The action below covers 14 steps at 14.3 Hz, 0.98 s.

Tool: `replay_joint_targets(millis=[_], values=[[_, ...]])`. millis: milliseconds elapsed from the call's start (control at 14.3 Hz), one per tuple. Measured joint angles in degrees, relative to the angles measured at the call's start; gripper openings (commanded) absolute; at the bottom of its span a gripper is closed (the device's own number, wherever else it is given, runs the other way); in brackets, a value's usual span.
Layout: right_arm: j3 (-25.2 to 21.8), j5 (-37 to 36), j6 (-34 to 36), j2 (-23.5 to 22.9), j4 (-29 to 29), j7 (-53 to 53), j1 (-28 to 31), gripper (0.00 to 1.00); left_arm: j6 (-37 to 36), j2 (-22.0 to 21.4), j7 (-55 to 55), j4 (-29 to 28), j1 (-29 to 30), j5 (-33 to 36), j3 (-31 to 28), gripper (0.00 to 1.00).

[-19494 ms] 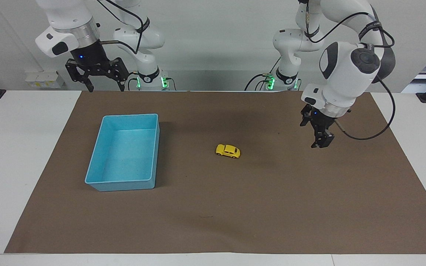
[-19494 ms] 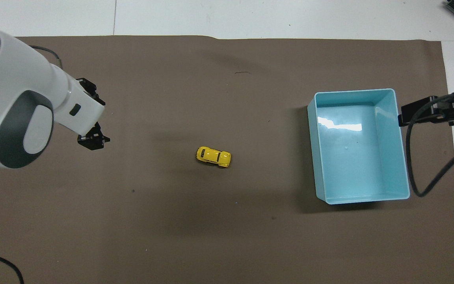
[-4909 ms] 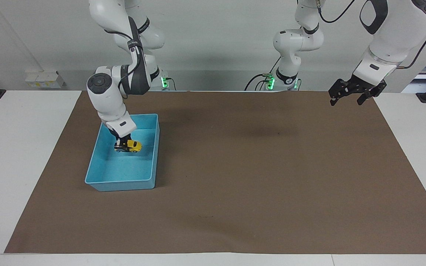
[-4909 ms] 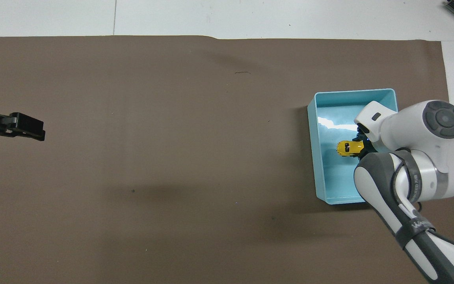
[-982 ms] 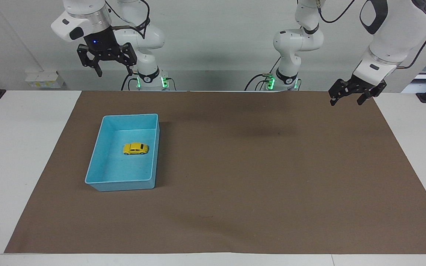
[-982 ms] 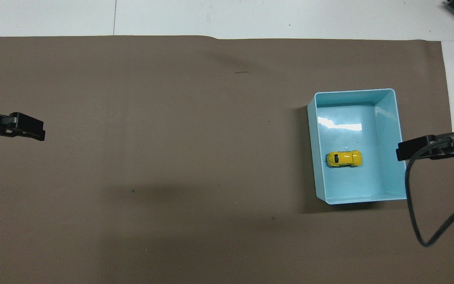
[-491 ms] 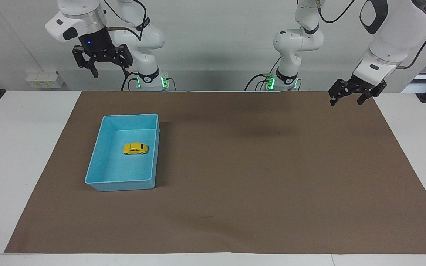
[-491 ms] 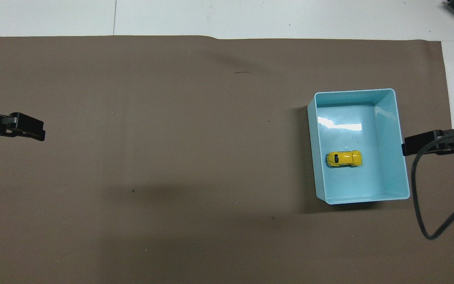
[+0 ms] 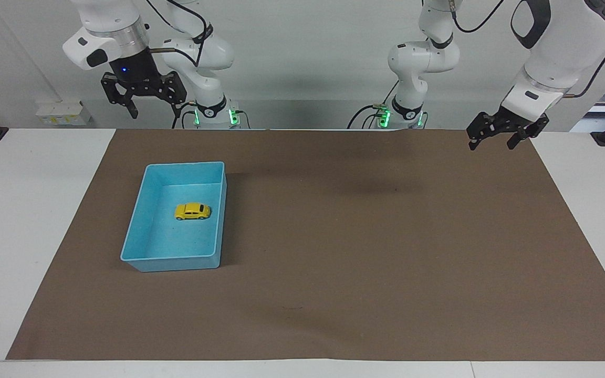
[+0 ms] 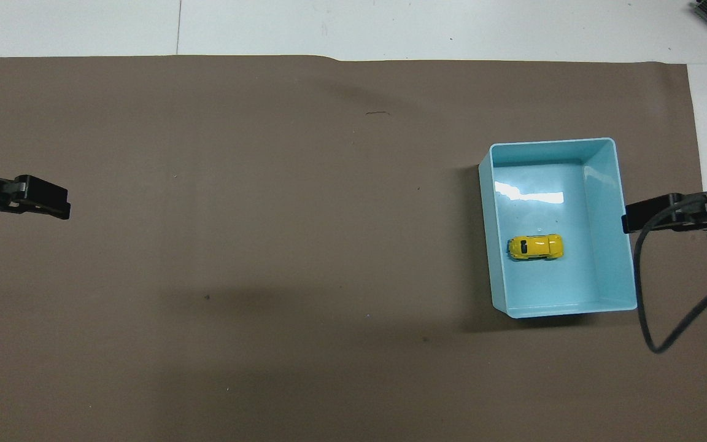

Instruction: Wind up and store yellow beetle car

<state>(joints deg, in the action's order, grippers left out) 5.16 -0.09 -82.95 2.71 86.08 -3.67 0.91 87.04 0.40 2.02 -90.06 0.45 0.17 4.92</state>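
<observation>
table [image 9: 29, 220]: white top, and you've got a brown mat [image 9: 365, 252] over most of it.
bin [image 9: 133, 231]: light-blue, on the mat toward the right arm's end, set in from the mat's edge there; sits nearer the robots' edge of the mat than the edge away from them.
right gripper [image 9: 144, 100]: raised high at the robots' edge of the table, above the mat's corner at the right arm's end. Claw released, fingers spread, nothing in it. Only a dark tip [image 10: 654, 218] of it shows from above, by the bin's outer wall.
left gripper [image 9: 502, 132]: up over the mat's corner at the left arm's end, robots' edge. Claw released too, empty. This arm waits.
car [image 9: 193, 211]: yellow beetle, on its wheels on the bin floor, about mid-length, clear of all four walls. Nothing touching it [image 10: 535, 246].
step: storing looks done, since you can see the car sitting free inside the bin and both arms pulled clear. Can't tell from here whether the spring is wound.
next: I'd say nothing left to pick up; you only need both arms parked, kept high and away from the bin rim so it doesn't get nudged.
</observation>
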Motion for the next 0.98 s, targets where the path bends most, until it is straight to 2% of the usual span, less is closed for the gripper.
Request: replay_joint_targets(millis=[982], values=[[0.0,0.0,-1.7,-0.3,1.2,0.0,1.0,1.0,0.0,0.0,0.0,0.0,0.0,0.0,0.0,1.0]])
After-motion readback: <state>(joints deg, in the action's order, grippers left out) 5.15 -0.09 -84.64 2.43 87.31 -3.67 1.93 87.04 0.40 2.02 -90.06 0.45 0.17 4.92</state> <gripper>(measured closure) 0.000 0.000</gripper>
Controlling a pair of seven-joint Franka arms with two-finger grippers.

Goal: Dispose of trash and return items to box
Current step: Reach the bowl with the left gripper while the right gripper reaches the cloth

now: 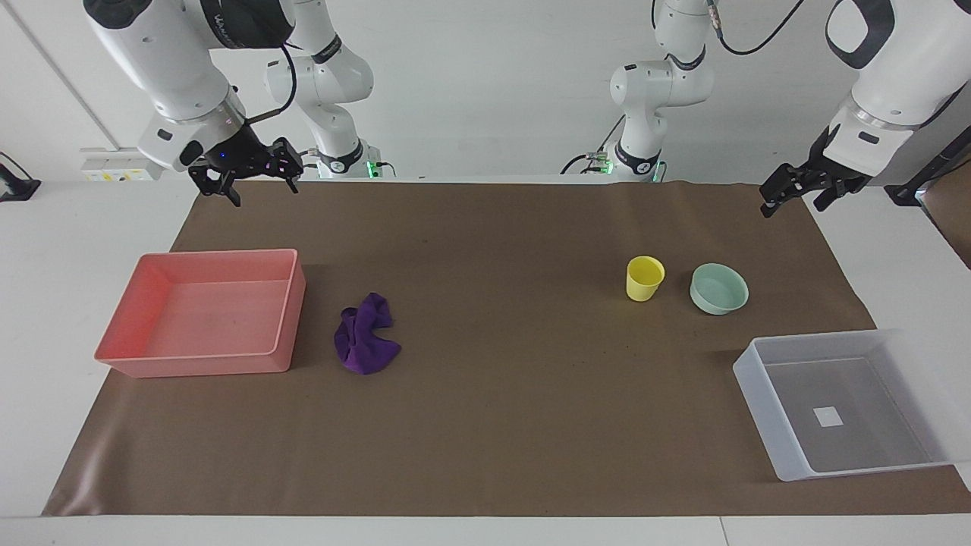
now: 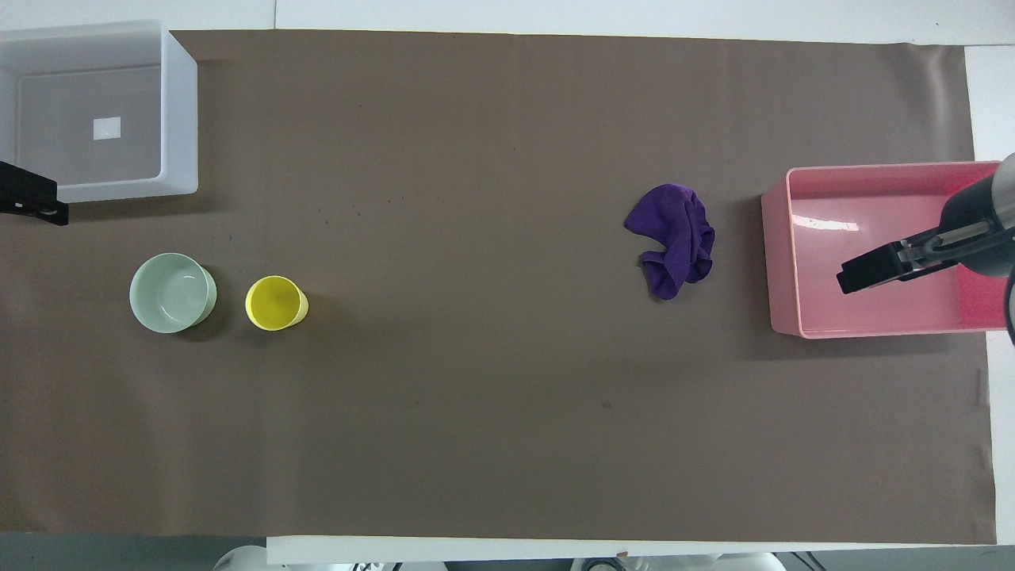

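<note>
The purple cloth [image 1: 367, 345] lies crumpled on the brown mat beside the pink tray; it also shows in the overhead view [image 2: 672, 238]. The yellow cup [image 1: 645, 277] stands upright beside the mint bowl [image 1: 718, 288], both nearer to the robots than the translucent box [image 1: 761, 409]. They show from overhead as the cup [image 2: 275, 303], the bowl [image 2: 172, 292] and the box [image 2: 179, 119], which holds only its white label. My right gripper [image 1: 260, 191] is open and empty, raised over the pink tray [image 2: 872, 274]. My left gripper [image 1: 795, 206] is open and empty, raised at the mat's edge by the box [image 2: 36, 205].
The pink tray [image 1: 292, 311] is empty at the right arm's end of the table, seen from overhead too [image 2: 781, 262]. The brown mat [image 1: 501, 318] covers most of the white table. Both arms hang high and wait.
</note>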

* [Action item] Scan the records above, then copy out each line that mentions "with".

* [Response area]
Controlling a pair of seven-joint Franka arms with two-finger grippers.
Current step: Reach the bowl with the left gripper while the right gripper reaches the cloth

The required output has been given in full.